Simply, to start the **JupyterLab** click on the **Jupyter** button, like in Figure 9.

.. figure:: img/img10.png
    
    *Figure 9. Puhti - Dashboard and Jupyter*

Then, you will see how the *Jupyter session* starts where you can set up the resources for your Jupyter Notebook.
Be sure you have selected your own **project** like *project_200xxxx*. In this case, we are using **partition** interactive which has maximum 8 cores 
which is enough for our need. If you are willing to know more about the partitions find it in the 
`Puhti Partitions Documentation <https://docs.csc.fi/computing/running/batch-job-partitions/>`_.

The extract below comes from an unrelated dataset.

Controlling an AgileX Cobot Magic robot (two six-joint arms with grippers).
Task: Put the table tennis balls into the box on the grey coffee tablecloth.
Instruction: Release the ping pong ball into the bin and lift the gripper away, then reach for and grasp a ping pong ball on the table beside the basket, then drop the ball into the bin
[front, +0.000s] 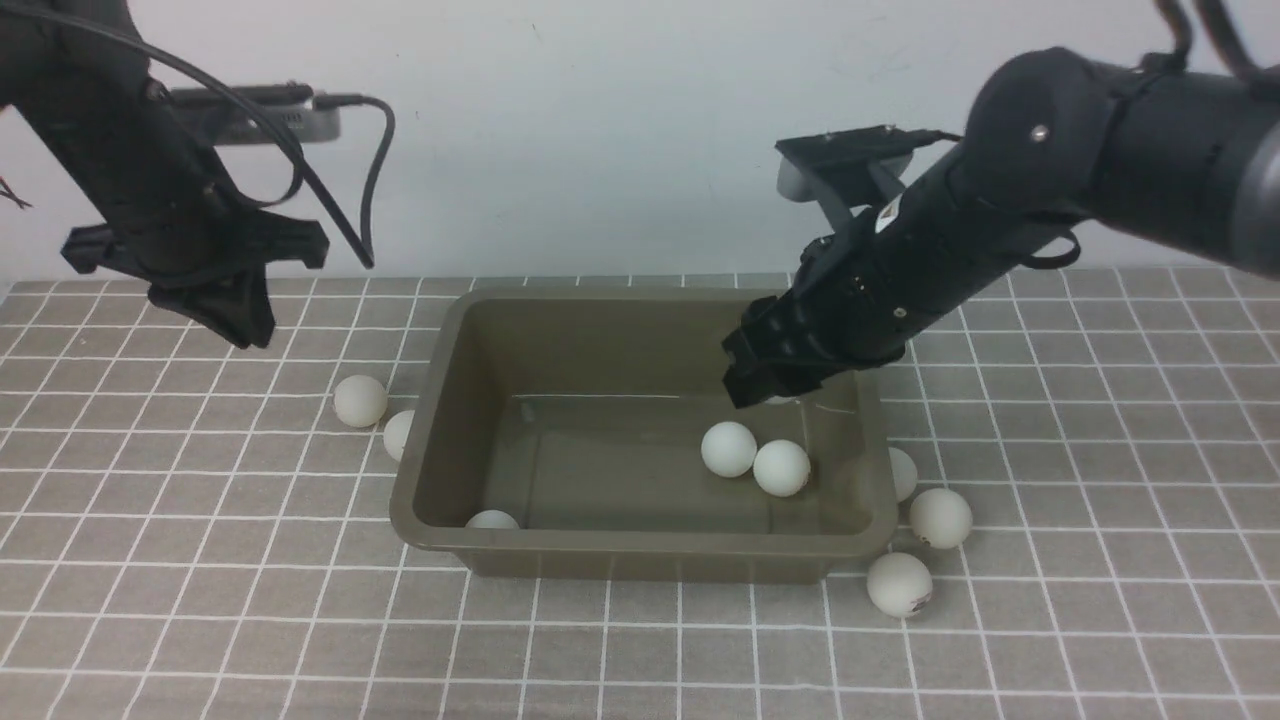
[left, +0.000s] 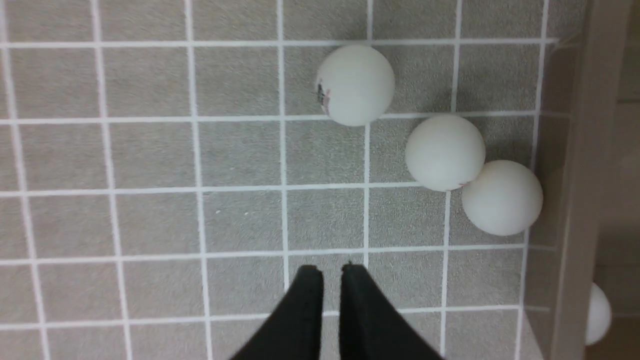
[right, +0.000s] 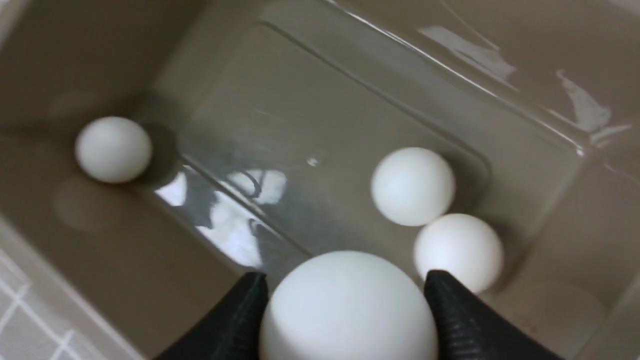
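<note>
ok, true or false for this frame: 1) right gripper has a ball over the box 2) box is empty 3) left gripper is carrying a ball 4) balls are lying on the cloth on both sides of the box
1. The right gripper grips a held ball above the box: true.
2. The box is empty: false. Three balls lie on its floor: a first ball and a second ball side by side in its right half, and a corner ball at the near left.
3. The left gripper carries a ball: false. Its jaws are nearly closed on nothing, above the tablecloth.
4. Balls lie on the tablecloth on both sides: true, e.g. a left-side ball and a right-side ball.
</note>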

For our parameters we will reserve 8 cores, 32 GB of processing memory, 60 GB of local disk, and 2 hours of availability, as an example.
Your resources for now should look like Figure 10. Be sure that you are using your resources personally. 

.. note::

   If more people is sharing resources this configuration is not optimal and you must decrease resources.

.. figure:: img/img11.png
    :scale: 80%

    *Figure 10. Puhti - Jupyter configuration*

If you continue scrolling down you will find the *Settings* section. Under the **Python** parameter you should choose *Custom Path*. 
Then, in the **Custom Python interpreter** you should add the directory of your installed environment container. 

Copy and paste the location of the environment from here (be sure you replace 200xxxx with your project number):

.. code-block:: bash

    /projappl/project_200xxxx/GIT-HPC/env_container/bin/python

For the **Working directory** it is recommended to use the disk *scratch* especially 
if you plan to write a large amount of results.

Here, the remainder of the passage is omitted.